Die durchschnittliche Arbeitszeit in Frankreich zeigt ein klares Bild: Vollzeitbeschäftigte Franzosen sind wöchentlich etwas über 39 Stunden im Job. Das ist etwas mehr als in vielen anderen westeuropäischen Ländern – und tatsächlich vier Stunden pro Woche mehr als ihre Kollegen in Deutschland. Hierzulande liegt die durchschnittliche Vollzeit-Arbeitswoche bei etwa 35 Stunden.
Interessant ist auch der Blick auf die Teilzeitbeschäftigung. In Frankreich arbeiten Teilzeitkräfte im Schnitt 23,7 Stunden pro Woche. Das ist ein deutlich höheres Niveau als oft angenommen und zeigt, dass Teilzeitmodelle im Land gut verankert sind – besonders bei Frauen und in Branchen wie Handel oder Gesundheitswesen.
Der Unterschied zur Arbeitszeit in Deutschland wirft oft die Frage auf: Wer arbeitet eigentlich mehr?

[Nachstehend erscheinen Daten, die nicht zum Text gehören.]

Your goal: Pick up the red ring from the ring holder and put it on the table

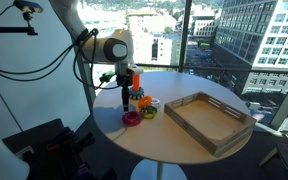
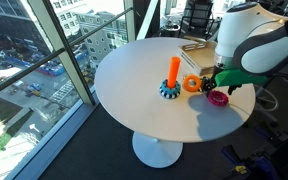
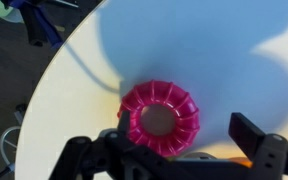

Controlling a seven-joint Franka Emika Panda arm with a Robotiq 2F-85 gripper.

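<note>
The red ring (image 3: 159, 118) lies flat on the white table (image 3: 214, 50), just in front of my gripper (image 3: 184, 150). The jaws are wide apart; the ring sits near the left finger and nothing is held. In both exterior views the ring (image 2: 217, 97) (image 1: 131, 118) rests on the table (image 2: 134, 80) right under the gripper (image 2: 220, 86) (image 1: 125, 100). The ring holder (image 2: 173, 72), an upright orange peg with a blue ring at its foot, stands a short way from the gripper. It also shows in an exterior view (image 1: 136, 82), partly hidden by the gripper.
A yellow-and-orange round piece (image 2: 192, 84) (image 1: 147, 103) lies between the holder and the red ring. A green ring (image 1: 149, 113) lies beside it. A rectangular wooden tray (image 1: 209, 118) takes up the table's far side. The table edge (image 3: 54, 90) is close to the ring.
</note>
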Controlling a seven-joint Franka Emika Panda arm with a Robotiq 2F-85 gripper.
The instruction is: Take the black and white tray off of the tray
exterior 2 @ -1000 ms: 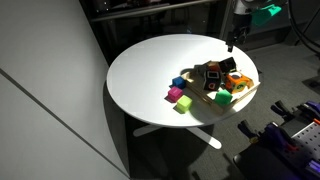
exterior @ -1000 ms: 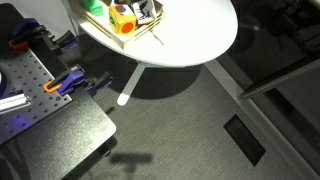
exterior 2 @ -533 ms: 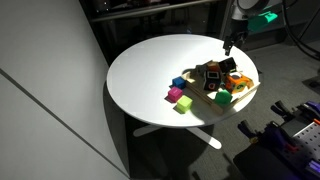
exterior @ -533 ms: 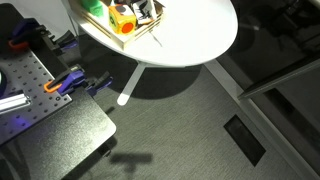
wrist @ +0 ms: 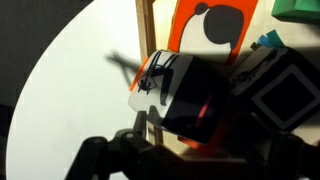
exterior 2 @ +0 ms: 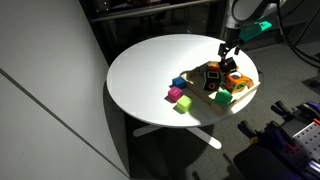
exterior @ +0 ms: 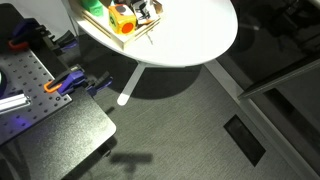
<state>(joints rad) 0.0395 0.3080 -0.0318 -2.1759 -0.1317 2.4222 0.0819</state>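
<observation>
The black and white tray [wrist: 185,95] is a dark flat piece with white markings at its left corner. It lies in the pale wooden tray [wrist: 149,50] against the tray's edge, and it also shows in an exterior view [exterior 2: 212,73]. My gripper [wrist: 185,152] hangs close above it, dark fingers [wrist: 100,155] at the bottom of the wrist view, jaws apart and holding nothing. In both exterior views the gripper [exterior 2: 228,57] [exterior: 143,10] is low over the wooden tray [exterior 2: 247,90] [exterior: 133,40].
An orange block [wrist: 215,25], a black cube with a white square [wrist: 285,95] and a green block [wrist: 300,8] crowd the tray. A teal [exterior 2: 180,83], a pink [exterior 2: 174,94] and a lime block [exterior 2: 183,104] lie on the round white table [exterior 2: 150,70].
The gripper has come down and toward the tray's middle, from above the table's far edge to just over the blocks. Nothing on the tray has moved.
</observation>
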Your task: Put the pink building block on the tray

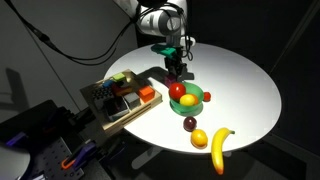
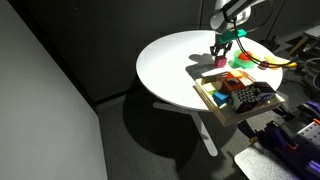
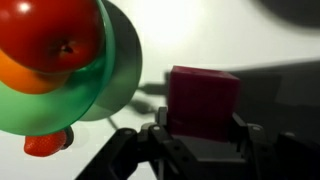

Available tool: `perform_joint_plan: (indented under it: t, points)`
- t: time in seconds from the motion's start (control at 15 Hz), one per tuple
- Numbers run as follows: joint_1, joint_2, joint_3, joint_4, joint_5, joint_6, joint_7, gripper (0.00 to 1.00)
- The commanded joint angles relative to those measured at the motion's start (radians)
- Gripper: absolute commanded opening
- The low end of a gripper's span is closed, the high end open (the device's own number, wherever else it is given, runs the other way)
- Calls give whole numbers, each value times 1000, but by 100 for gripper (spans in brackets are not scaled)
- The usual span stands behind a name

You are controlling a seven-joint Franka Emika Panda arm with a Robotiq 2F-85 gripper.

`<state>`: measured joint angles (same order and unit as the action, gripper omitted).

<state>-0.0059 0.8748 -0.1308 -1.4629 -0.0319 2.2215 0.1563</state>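
Note:
The pink building block [image 3: 203, 100] sits between my gripper's [image 3: 200, 140] two fingers in the wrist view, and both fingers touch its sides. In an exterior view it shows as a pink spot [image 2: 221, 62] right under the gripper [image 2: 223, 50], at the table surface. The gripper [image 1: 175, 68] is just behind the green bowl. The light-wood tray [image 1: 131, 117] stands at the table's edge and holds several blocks; it also shows in the other exterior view [image 2: 209, 99]. I cannot tell whether the block is lifted off the table.
A green bowl [image 1: 192, 103] holding a red fruit [image 1: 178, 90] is next to the gripper; it fills the left of the wrist view [image 3: 115, 75]. A dark fruit [image 1: 190, 124], a yellow fruit [image 1: 199, 138] and a banana [image 1: 220, 148] lie on the round white table [image 1: 245, 80].

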Motion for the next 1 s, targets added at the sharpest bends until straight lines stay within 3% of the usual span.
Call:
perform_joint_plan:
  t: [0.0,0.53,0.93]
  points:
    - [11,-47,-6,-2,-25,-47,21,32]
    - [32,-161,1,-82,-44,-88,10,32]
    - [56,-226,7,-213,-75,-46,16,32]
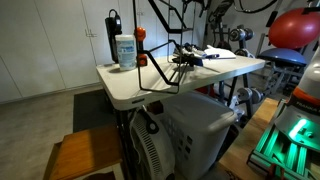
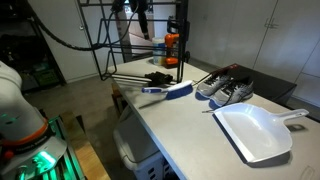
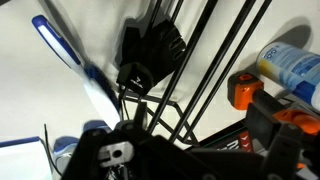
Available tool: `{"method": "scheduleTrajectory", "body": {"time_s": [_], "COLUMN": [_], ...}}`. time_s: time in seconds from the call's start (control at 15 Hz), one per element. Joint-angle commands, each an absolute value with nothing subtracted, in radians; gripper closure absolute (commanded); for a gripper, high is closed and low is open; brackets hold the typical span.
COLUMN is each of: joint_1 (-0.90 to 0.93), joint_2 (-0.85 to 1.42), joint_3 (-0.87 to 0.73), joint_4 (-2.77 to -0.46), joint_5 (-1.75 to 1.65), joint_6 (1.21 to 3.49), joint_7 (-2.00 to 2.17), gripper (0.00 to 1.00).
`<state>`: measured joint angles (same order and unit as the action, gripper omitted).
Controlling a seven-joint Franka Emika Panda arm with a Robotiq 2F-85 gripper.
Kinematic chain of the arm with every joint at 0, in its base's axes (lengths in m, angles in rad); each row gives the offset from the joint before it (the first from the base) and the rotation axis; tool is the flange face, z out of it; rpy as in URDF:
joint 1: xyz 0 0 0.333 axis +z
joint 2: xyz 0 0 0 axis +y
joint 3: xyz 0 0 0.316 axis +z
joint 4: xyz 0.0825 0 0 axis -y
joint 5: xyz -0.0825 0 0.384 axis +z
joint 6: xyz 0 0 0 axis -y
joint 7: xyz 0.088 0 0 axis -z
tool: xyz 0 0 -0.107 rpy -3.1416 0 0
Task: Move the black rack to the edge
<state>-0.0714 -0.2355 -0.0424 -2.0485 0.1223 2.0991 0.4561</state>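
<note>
- Rods everywhere in the wrist view: thin wires of the black rack (image 3: 205, 60) cross the whole shot.
- The claw (image 3: 150, 58) sits dark among those wires. Whether it is pinched on one or spread apart, I cannot tell.
- Landmark time: the white jar (image 1: 125, 50) stands at one end of the desk (image 1: 235, 65). It has a blue label, but the writing is too small to read.
- In both exterior views the black rack stands tall just beside the white jar, and its low rods run close to the edge (image 1: 200, 86).
- A slim black bottle (image 1: 112, 35) is right behind the white jar, with an orange clamp (image 3: 250, 95) just beside it.
- A blue brush (image 2: 172, 90) lies past the rack from the white jar.
- A pair of shoes (image 2: 226, 88) sits farther along.
- A white dustpan (image 2: 255, 132) lies well apart from the white jar. No brand is legible on any of these.
</note>
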Motion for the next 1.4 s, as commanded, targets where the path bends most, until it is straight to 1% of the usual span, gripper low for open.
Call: {"method": "scheduleTrajectory", "body": {"time_s": [0.0, 0.33, 0.6, 0.93, 1.33], "joint_1": [-0.067, -0.045, -0.020, 0.000, 0.029], "joint_2": [-0.339, -0.456, -0.523, -0.536, -0.510], "joint_3": [-0.026, -0.003, -0.013, -0.033, -0.054], "joint_4": [-2.116, -2.196, -2.255, -2.285, -2.280], "joint_5": [0.086, 0.024, -0.013, -0.016, -0.001], "joint_6": [2.066, 2.039, 2.067, 2.121, 2.263], "joint_7": [0.338, 0.136, -0.045, -0.209, -0.310], "gripper": [0.00, 0.00, 0.00, 0.00, 0.00]}}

Zwar sind Franzosen wöchentlich länger beschäftigt, doch die Produktivität pro Arbeitsstunde ist in Deutschland oft höher. Außerdem legen die Franzosen Wert auf klare Grenzen – das Recht auf déconnexion, also die digitale Abschaltung nach Feierabend, ist dort seit Jahren gesetzlich verankert.
So zeigt sich: Es geht nicht nur um die Zahl der Stunden, sondern auch darum, wie Arbeit organisiert wird. Während in Frankreich die 35-Stunden-Woche oft als Ideal gilt, pendelt die Realität – besonders in der Vollzeit – etwas darüber. In der Debatte zwischen Deutschland und Frankreich gewinnt weniger das Land mit den meisten Arbeitsstunden, sondern jenes, das Arbeit und Lebenszeit besser vereinbar macht.